## [THE PROBLEM]
Copy each line below as written, but skip the pictures.
Content starts
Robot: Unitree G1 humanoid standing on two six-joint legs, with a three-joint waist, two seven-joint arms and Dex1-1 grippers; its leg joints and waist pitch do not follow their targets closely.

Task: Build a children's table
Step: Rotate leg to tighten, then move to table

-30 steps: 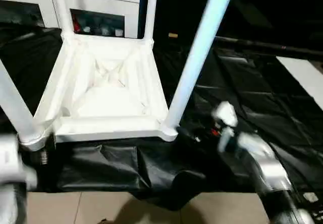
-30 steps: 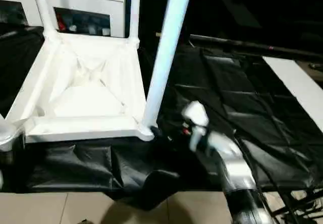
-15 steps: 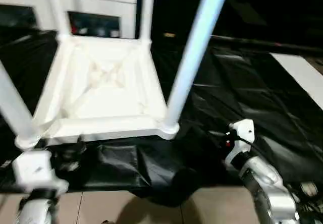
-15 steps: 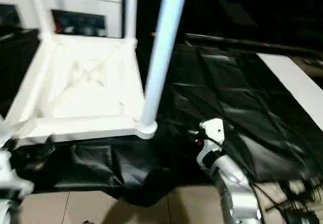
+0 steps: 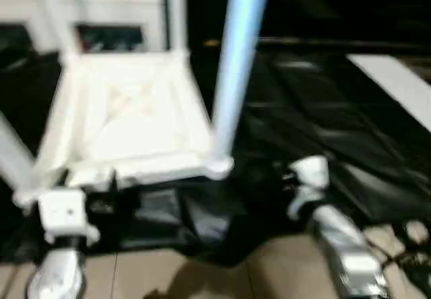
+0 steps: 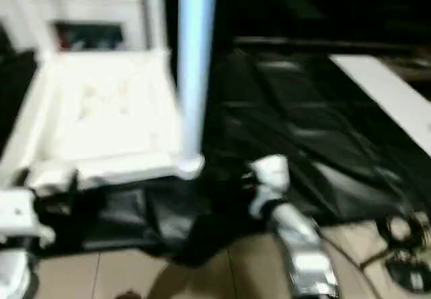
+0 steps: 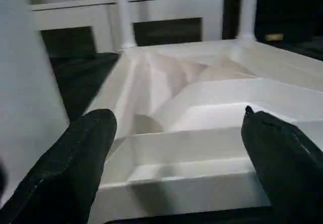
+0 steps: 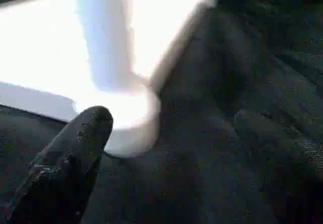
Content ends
## [RESPONSE TO THIS TASK]
Robot: Unitree G1 humanoid standing on two six-joint legs, with a three-joint waist, two seven-joint arms and Dex1-1 grippers; its leg joints and waist pitch do not follow their targets closely.

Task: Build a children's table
Step: Rotate leg to tighten, then move to table

-30 steps: 
-30 steps: 
-15 steps: 
-15 steps: 
+0 steps: 
+0 steps: 
+0 steps: 
+0 steps: 

This is the complete output.